It’s 03:14 AM. The pager is screaming, and the cluster is a graveyard of CrashLoopBackOffs. Here is exactly how we got here and why your “standard” setup is a liability.
I’m staring at a terminal window that looks like a crime scene. The junior dev—let’s call him Dave, because it’s always a Dave—pushed a “minor” update to the checkout service. He said it was just a dependency bump. Now, the etcd cluster is gasping for air, the API server is timing out, and the load balancer is throwing 503s like it’s a sport.
This isn’t a “learning opportunity.” This is a failure of engineering discipline. You followed a Medium tutorial written by someone who has never managed a production cluster under load. You thought Kubernetes would “self-heal” your way out of bad architecture. It won’t. It will just automate the destruction of your infrastructure at a scale you can’t imagine.
$ kubectl get pods -n prod-checkout
NAME READY STATUS RESTARTS AGE
checkout-api-7f8d9b6c5-4x2z1 0/1 CrashLoopBackOff 42 (1m ago) 3h
checkout-api-7f8d9b6c5-9p0l2 0/1 OOMKilled 12 3h
checkout-worker-5dd5756b68-v9q2w 0/1 Pending 0 5m
$ kubectl get events --sort-by='.lastTimestamp' -n prod-checkout
3m12s Warning FailedScheduling pod/checkout-worker-5dd5756b68-v9q2w 0/3 nodes are available: 3 Insufficient memory.
2m45s Warning BackOff pod/checkout-api-7f8d9b6c5-4x2z1 Back-off restarting failed container
1m10s Normal Killing pod/checkout-api-7f8d9b6c5-9p0l2 Stopping container checkout-api
$ kubectl describe node gke-prod-pool-1-3a2b
Events:
Type Reason Age From Message
---- ------ ---- ---- -------
Warning SystemOOM 5m kubelet System OOM encountered, victim process: checkout-api
The cluster is dead. The “kubernetes best” practices you ignored are now the reason I’m on my fourth cup of lukewarm sludge. Let’s perform the autopsy.
Table of Contents
Your Resource Limits are a Joke
What the tutorials tell you: “Just set some limits so your pods don’t run away with the node.
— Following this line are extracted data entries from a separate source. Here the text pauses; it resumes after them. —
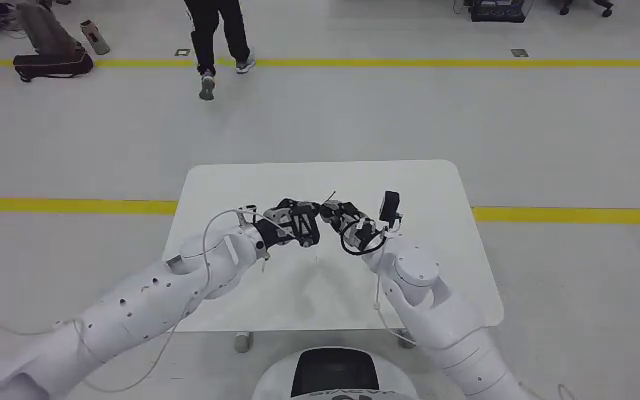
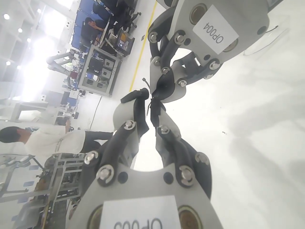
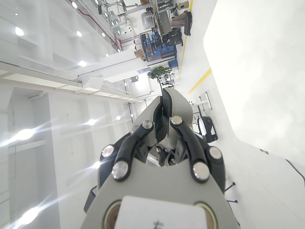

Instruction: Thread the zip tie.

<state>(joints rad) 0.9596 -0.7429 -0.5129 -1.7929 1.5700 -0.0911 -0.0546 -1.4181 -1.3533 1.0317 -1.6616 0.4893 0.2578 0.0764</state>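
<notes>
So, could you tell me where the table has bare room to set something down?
Crowded: the middle, where left claw and right claw meet at the zip tie; arms cover the near edge. Bare: the far strip of table beyond them, and its right side.

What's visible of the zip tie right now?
The zip tie is a thin black plastic-looking strap, held in the air above the white table where the two grippers meet tip to tip. The left gripper and right gripper both have their jaws shut on it. A short end with a small head sticks out beside the right gripper's tip. Whether it is threaded can't be told.
</notes>
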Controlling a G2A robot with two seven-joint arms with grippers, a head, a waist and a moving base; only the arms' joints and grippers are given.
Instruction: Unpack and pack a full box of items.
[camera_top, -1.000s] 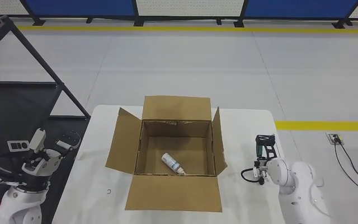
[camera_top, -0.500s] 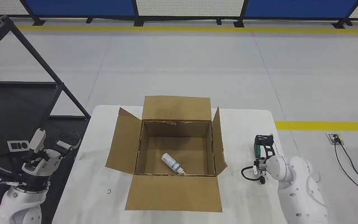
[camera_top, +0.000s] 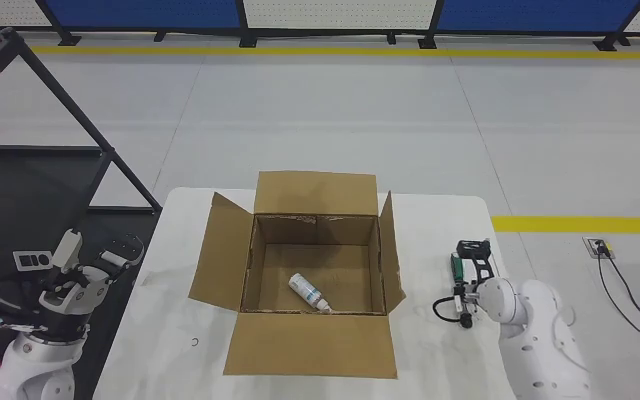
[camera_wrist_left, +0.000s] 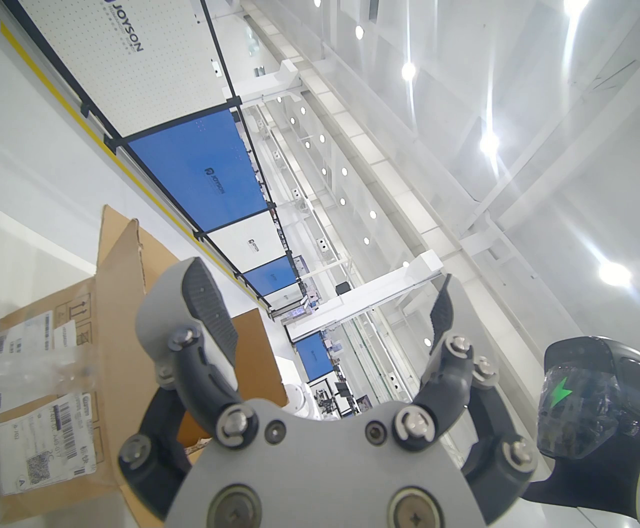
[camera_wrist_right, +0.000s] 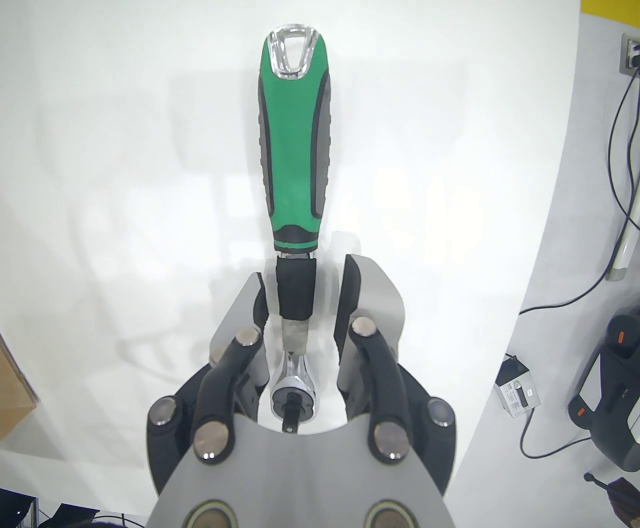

Or don’t! Kubernetes is smart enough to balance it.”
The cold, hard reality of production: If you don’t define requests and limits with surgical precision, the kube-scheduler is flying blind. Dave’s “minor change” included a new library that pre-allocates 2GB of heap on startup. Because he didn’t update the manifest, the pod started with a request of 256MB. The scheduler saw a node with 512MB free and said, “Yeah, that fits.”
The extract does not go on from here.